▸ What you are asked to do
Take the records below from their first line to the line with "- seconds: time", and restate those lines word for word.

Items from a dataset:
╭──
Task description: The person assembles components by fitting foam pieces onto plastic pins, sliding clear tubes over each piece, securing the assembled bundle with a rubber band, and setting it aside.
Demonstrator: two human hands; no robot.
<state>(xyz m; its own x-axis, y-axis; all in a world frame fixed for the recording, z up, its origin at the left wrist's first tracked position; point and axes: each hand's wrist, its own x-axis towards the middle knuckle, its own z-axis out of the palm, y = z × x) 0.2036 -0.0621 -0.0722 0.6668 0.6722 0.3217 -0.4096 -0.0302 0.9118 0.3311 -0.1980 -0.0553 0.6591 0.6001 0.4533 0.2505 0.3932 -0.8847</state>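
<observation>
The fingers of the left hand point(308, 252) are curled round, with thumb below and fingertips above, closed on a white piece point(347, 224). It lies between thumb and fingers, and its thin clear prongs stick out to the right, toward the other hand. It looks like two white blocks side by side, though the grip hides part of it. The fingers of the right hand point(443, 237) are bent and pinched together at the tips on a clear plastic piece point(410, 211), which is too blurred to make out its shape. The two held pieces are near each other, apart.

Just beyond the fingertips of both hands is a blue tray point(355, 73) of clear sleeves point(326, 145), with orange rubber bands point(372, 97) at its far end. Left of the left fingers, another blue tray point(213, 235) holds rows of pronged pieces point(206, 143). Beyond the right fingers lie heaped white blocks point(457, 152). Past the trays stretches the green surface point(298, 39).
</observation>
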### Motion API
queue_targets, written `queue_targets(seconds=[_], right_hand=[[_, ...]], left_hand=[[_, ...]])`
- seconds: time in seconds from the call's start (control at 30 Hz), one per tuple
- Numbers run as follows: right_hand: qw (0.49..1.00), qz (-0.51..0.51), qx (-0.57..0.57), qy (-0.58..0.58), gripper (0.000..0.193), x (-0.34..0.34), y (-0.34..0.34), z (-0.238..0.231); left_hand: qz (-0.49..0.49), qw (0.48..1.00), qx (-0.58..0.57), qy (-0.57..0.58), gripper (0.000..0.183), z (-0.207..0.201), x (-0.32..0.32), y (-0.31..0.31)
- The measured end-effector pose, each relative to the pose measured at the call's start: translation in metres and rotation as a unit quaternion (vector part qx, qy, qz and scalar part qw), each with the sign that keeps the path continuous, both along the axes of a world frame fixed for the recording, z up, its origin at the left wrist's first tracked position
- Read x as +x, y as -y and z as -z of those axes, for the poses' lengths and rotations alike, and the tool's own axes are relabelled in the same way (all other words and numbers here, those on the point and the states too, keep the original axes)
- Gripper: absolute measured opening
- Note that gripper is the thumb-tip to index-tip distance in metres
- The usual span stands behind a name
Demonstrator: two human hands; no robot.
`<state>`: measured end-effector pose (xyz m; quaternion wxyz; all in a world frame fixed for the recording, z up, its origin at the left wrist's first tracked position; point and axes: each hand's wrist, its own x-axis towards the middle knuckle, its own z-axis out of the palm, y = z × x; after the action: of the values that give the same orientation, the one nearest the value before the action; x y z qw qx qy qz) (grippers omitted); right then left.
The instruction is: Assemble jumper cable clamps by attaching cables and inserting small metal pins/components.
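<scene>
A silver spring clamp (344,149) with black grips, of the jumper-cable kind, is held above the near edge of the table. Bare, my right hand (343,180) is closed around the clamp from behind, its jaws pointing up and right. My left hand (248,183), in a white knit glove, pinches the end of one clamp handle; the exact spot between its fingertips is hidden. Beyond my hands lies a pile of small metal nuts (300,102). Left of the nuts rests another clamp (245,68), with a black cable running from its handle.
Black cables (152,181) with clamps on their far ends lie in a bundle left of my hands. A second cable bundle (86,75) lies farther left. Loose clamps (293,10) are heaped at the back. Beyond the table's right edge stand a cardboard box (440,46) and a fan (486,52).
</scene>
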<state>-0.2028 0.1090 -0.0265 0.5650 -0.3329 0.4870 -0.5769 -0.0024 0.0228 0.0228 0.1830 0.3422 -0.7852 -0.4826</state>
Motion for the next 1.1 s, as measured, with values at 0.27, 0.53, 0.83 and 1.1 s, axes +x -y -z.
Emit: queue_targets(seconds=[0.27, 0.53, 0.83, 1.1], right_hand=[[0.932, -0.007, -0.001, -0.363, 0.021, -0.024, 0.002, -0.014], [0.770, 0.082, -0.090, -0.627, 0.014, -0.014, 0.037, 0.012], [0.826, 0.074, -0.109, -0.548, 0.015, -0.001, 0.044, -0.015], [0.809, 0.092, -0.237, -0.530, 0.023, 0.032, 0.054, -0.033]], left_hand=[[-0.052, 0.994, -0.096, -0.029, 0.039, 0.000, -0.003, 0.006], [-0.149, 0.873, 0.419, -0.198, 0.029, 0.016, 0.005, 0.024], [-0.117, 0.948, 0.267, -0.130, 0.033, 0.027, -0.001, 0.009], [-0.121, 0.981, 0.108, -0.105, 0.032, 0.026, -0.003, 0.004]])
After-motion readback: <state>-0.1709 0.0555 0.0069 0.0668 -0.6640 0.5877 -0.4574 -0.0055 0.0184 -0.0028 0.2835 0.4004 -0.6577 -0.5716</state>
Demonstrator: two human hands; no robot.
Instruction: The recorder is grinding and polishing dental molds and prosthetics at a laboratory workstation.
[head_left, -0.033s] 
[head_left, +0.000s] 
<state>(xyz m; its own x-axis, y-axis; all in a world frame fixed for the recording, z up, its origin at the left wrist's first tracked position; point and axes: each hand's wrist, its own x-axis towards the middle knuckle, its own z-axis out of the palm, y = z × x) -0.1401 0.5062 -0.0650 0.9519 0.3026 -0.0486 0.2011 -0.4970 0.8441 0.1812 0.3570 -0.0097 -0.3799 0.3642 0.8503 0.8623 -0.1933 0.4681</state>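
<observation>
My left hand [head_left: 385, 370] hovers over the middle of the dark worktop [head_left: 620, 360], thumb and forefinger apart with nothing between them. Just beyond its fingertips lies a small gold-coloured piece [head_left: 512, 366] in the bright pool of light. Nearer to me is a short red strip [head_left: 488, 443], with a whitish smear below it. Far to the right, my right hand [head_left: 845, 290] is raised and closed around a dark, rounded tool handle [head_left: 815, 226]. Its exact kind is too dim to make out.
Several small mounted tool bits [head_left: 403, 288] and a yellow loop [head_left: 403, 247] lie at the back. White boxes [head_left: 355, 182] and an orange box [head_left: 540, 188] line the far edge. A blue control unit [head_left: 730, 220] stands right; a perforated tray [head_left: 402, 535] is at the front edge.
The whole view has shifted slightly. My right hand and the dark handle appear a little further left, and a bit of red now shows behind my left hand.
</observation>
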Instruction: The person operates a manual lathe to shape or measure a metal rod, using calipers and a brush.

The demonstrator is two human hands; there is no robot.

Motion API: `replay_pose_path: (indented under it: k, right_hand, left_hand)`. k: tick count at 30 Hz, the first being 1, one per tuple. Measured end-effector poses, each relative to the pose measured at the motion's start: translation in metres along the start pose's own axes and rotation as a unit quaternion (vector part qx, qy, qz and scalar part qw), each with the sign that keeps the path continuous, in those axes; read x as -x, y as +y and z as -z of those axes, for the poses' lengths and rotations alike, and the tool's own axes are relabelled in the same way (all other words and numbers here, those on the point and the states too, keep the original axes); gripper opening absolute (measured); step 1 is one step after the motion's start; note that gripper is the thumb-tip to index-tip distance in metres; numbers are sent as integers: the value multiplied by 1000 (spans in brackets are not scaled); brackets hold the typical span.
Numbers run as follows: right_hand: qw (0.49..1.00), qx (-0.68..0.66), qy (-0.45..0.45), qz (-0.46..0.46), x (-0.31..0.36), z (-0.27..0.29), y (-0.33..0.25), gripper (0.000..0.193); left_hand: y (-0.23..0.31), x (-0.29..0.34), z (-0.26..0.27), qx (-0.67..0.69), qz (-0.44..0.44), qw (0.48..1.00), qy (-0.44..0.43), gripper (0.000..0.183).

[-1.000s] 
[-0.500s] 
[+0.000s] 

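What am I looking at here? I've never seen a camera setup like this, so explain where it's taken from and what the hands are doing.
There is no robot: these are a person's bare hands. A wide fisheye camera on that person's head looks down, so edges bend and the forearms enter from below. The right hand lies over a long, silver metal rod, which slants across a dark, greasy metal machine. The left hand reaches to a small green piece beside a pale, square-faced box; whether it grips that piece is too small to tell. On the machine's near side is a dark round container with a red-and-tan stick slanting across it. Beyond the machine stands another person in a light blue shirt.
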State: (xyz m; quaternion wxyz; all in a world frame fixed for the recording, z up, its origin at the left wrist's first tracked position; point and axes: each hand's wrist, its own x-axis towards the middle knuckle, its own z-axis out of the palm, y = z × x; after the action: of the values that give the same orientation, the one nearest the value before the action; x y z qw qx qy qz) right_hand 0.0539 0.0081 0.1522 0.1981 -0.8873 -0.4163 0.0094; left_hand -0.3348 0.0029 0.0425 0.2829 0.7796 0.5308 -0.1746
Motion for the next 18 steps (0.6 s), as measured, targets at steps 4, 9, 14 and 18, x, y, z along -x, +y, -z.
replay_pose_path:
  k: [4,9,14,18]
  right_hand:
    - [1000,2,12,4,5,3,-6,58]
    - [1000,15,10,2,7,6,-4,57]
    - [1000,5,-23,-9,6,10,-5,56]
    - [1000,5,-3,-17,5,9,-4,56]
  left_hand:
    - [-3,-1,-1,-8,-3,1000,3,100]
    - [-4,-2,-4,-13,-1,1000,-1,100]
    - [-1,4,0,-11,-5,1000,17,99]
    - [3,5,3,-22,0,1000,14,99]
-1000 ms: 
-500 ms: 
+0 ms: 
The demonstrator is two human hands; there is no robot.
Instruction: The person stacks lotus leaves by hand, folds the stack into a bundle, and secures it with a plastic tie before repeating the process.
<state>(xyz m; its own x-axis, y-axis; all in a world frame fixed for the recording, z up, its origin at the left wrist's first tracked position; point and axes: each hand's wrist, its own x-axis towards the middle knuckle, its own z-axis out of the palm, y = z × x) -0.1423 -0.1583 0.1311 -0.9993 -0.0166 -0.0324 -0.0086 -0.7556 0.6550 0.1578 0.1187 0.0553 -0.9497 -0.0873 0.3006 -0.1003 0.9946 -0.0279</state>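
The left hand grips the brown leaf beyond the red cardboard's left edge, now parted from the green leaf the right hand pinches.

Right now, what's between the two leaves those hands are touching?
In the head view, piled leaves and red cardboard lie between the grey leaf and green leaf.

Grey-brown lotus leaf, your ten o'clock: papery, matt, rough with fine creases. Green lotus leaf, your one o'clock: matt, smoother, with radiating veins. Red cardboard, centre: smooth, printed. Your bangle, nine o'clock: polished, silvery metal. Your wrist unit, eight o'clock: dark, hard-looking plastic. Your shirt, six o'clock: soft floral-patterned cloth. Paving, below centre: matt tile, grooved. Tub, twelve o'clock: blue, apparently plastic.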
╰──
▸ Reply
Task description: The person assembles components by fitting foam pieces onto plastic pins, sliding clear tubes over each piece, securing the assembled bundle with a rubber band, and setting it aside.
Demonstrator: two human hands; no robot.
<state>(xyz m; its own x-axis, y-axis; all in a world frame fixed for the recording, z up, its origin at the left wrist's first tracked position; point and axes: each hand's wrist, its own x-axis towards the middle knuckle, its own z-axis out of the palm, y = z × x) 0.2036 -0.0621 -0.0722 0.6668 0.6722 0.3217 -0.4096 -0.0302 0.9118 0.3311 -0.1980 -0.0553 0.6591 0.6001 0.4533 0.2505 0.3932 -0.8847</state>
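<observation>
The fingers of the left hand point(308, 252) are curled round, with thumb below and fingertips above, closed on a white piece point(347, 224). It lies between thumb and fingers, and its thin clear prongs stick out to the right, toward the other hand. It looks like two white blocks side by side, though the grip hides part of it. The fingers of the right hand point(443, 237) are bent and pinched together at the tips on a clear plastic piece point(410, 211), which is too blurred to make out its shape. The two held pieces are near each other, apart.

Just beyond the fingertips of both hands is a blue tray point(355, 73) of clear sleeves point(326, 145), with orange rubber bands point(372, 97) at its far end. Left of the left fingers, another blue tray point(213, 235) holds rows of pronged pieces point(206, 143). Beyond the right fingers lie heaped white blocks point(457, 152). Past the trays stretches the green surface point(298, 39).
</observation>
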### Motion API
queue_targets, written `queue_targets(seconds=[_], right_hand=[[_, ...]], left_hand=[[_, ...]])`
- seconds: time in seconds from the call's start (control at 30 Hz), one per tuple

This exercise has now been finished.